== YOUR ASSIGNMENT ==
With the pictures left out, retype exactly the lines below starting at the line that contains "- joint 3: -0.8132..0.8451" and ending at the line that contains "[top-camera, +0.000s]".

== EXERCISE DATA ==
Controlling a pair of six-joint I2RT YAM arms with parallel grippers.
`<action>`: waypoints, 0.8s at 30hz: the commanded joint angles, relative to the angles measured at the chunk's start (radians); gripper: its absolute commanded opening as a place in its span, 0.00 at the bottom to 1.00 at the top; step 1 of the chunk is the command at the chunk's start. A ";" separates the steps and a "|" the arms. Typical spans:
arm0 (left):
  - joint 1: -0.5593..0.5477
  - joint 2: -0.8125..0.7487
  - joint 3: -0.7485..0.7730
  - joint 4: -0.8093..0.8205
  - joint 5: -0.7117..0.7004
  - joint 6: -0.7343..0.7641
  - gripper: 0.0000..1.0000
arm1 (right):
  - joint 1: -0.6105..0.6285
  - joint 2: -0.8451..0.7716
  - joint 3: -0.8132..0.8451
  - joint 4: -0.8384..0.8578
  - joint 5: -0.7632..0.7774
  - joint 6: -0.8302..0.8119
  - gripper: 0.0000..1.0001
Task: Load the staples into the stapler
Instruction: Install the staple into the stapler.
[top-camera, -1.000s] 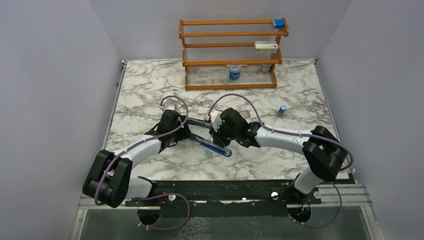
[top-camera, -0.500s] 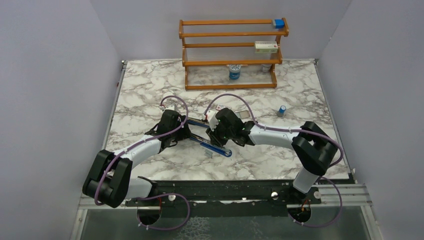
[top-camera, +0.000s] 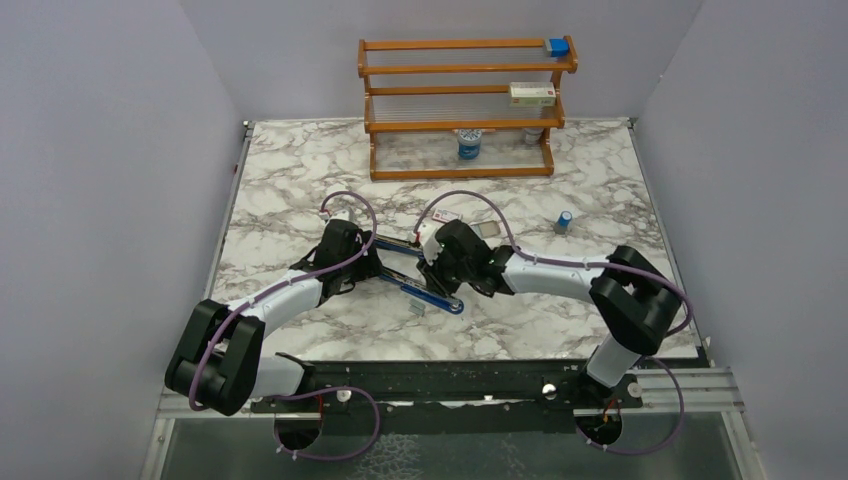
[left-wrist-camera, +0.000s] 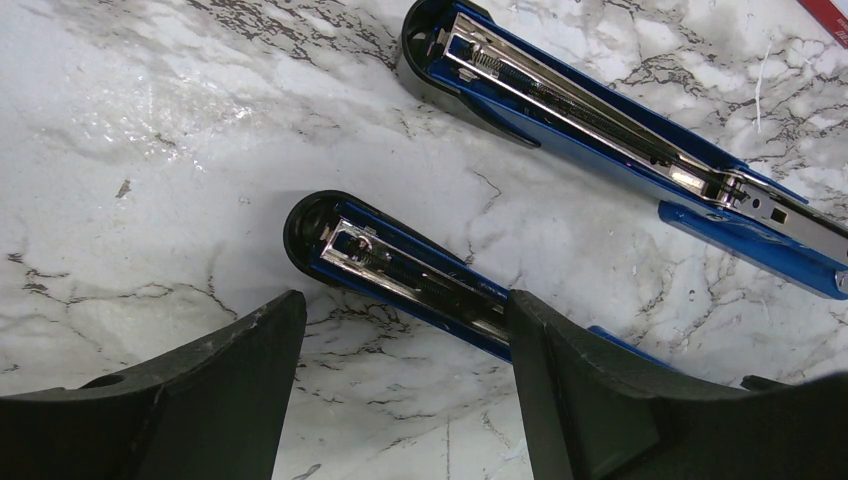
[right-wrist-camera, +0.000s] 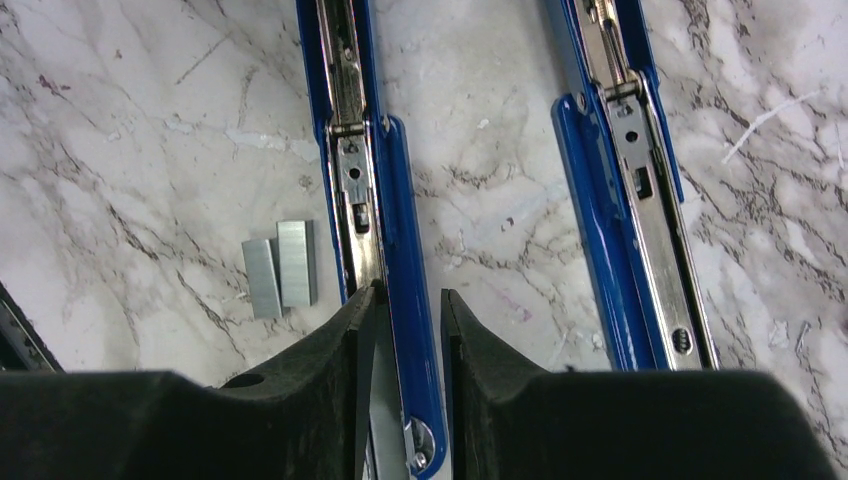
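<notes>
Stapler (top-camera: 418, 275) lying opened flat on marble table (top-camera: 300, 170), arms splayed, channels bare; nothing loaded yet. Two staples (right-wrist-camera: 281, 268) strips loose just beside one arm; pickup and insertion left. Right gripper (right-wrist-camera: 408, 300) apparently pinching that arm, contact partly hidden; left gripper (left-wrist-camera: 405, 300) gaping wide over the other arm's end, empty. Wooden rack (top-camera: 462, 100) at far edge; plain grey walls.
</notes>
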 joint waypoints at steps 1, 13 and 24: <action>-0.008 -0.002 -0.019 -0.039 -0.033 0.010 0.75 | 0.001 -0.050 -0.065 -0.112 0.057 0.003 0.32; -0.008 -0.001 0.008 -0.060 -0.021 0.006 0.75 | 0.001 -0.183 -0.076 -0.032 0.025 0.005 0.32; -0.008 -0.110 0.137 -0.125 -0.027 0.030 0.77 | 0.040 -0.283 -0.137 0.077 -0.038 0.009 0.32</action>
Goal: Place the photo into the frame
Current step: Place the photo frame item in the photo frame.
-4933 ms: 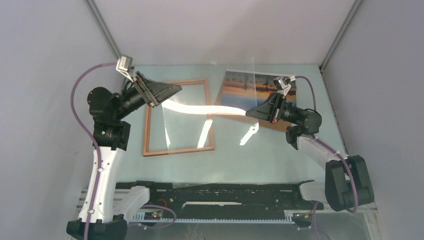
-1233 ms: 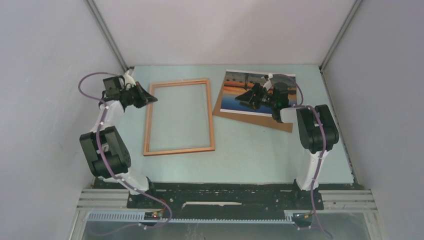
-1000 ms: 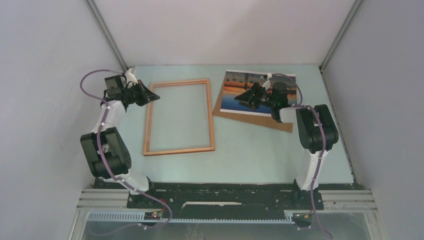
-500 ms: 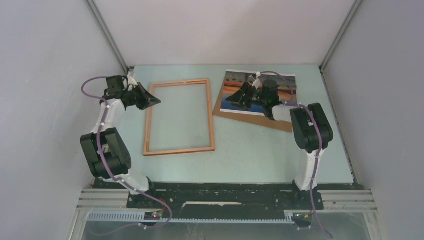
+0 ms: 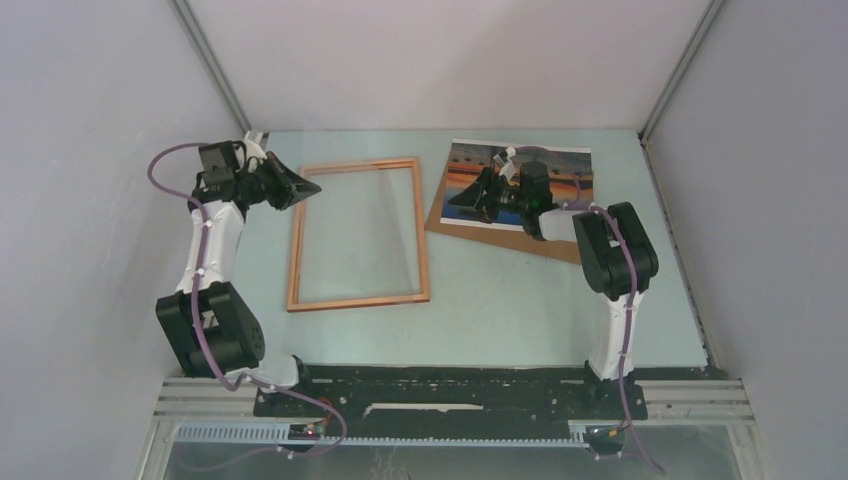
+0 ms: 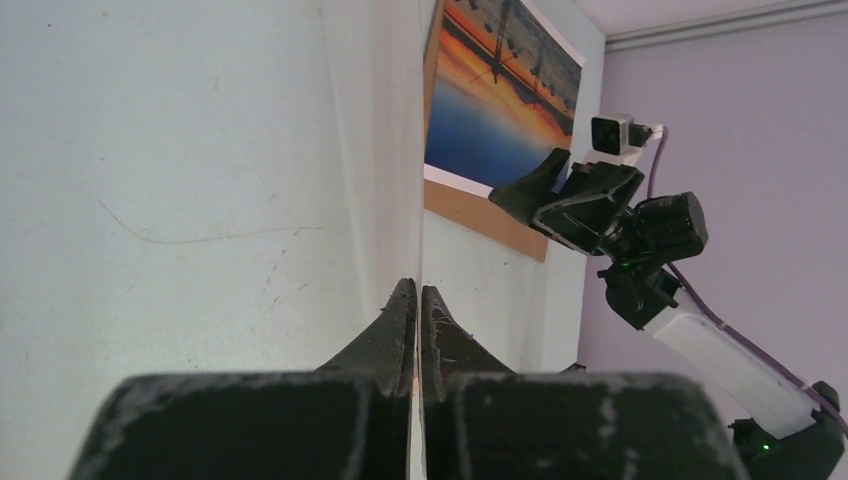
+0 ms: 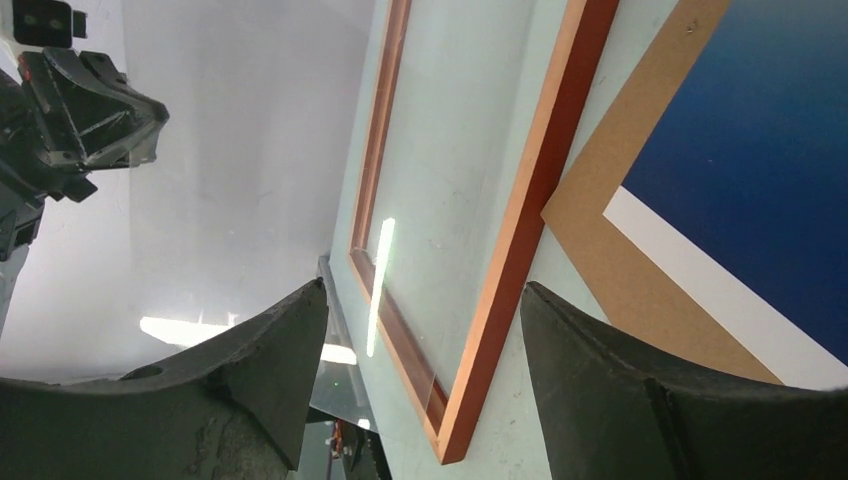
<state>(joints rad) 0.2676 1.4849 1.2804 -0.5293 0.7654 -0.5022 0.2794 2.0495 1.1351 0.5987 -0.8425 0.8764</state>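
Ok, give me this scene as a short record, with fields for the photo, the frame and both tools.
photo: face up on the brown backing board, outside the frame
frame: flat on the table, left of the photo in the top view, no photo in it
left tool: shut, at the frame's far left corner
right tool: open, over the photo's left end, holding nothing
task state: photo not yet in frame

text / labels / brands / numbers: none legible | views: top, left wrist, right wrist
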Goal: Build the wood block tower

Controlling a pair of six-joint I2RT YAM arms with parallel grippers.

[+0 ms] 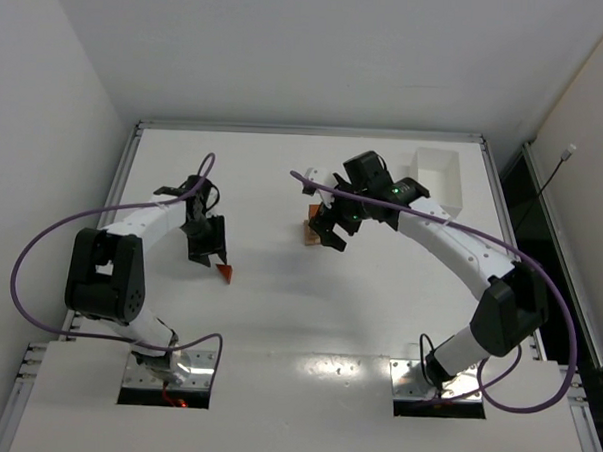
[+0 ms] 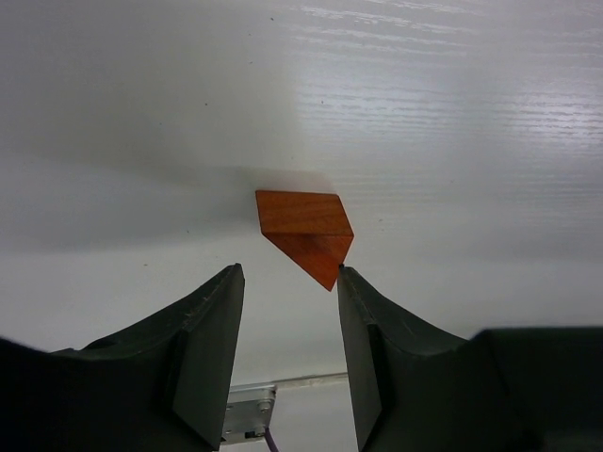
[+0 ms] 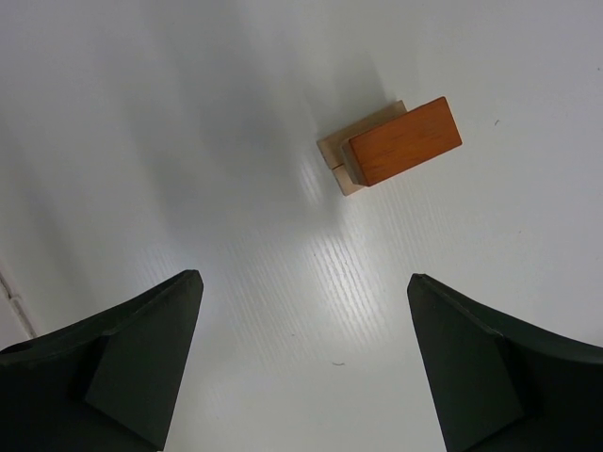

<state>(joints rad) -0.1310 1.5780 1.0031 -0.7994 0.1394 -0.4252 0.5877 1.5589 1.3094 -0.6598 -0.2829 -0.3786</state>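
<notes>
The white rectangular plastic tray [image 1: 439, 178] sits at the far right corner of the white table [image 1: 277, 325]; left of the tray and a little nearer the arm bases stands the start of the tower, a reddish-brown rectangular wooden block [image 3: 403, 141] lying on pale tan wooden pieces [image 3: 330, 151] that show a seam between them; the right gripper [image 3: 303, 282] hangs above the table just beside this stack, on the tray's side of it, its jaws spread wide and holding nothing; the right arm's wrist and its purple cable [image 1: 323, 194] lie between the tray and the stack, and in the top view the gripper crowds the stack's edge; much farther left of the tray, and nearer the bases, a reddish-brown wooden wedge [image 2: 306, 231] lies alone on the table, well apart from the stack; the left gripper [image 2: 290, 282] is low just beside the wedge, jaws parted a little wider than it and empty; the wedge's pointed corner is close to the tip of one finger [image 2: 363, 320], though whether they touch I cannot tell.
</notes>
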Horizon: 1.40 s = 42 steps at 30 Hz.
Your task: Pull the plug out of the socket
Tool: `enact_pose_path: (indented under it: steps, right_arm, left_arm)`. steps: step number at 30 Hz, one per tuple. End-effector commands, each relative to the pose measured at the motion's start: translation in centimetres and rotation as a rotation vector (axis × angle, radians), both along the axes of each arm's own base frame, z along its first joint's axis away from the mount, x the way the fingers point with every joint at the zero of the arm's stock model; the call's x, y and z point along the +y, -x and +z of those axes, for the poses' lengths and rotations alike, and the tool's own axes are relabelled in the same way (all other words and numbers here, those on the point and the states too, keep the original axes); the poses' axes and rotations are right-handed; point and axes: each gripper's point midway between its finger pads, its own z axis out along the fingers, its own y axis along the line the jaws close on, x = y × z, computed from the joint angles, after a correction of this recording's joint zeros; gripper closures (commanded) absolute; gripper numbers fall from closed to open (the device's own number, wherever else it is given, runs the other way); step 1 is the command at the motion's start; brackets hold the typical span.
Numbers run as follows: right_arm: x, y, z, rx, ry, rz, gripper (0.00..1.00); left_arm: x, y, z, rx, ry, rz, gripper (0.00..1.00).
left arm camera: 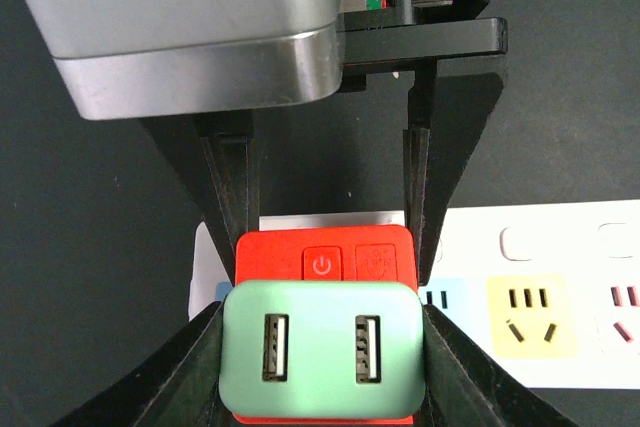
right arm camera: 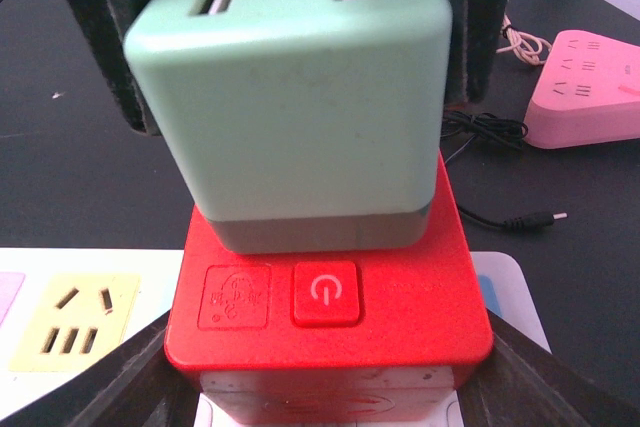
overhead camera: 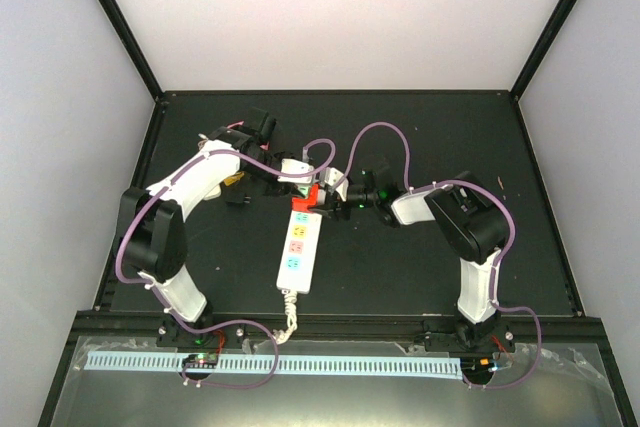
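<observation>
The socket is a long white strip with pastel outlet faces, lying lengthwise mid-table. A red adapter block with a power button sits on its far end. The plug, a mint-green cube with two USB ports, stands on top of the red block, its grey base against it. My left gripper is shut on the plug's two sides. My right gripper is shut on the red block's sides, low down by the strip. From above, both grippers meet at the strip's far end.
The strip's bundled white cord trails toward the near table edge. In the right wrist view, a pink power strip and a thin black cable lie beyond the block. Black table spreads around, walled by white panels.
</observation>
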Motion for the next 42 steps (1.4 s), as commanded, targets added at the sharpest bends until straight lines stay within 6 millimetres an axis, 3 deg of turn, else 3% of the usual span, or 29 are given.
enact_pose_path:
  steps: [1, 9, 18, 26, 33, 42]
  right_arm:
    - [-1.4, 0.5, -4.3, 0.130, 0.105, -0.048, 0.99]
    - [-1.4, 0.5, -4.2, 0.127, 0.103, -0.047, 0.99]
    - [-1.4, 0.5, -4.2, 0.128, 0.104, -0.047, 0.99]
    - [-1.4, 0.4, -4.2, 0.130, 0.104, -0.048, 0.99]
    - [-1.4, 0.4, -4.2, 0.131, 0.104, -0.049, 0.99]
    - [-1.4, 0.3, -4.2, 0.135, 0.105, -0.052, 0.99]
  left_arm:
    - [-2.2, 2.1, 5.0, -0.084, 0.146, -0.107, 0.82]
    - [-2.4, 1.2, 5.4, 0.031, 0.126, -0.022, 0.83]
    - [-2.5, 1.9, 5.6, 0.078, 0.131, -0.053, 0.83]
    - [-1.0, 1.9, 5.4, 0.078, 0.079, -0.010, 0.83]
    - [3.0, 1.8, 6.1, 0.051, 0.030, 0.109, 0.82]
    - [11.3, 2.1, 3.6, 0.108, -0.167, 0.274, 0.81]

== OUTPUT OF THE TASK ==
  - joint 3: -0.8132..0.8451
  - joint 4: -0.8384..0.8578
  - joint 5: -0.7632..0.7774
  - joint 6: -0.8302..0.8119
  - gripper: 0.0000..1.0001
Task: Load the staples into the stapler
Instruction: Install the staple into the stapler.
[top-camera, -1.000s] 
[top-camera, -0.500s] 
[top-camera, +0.000s] 

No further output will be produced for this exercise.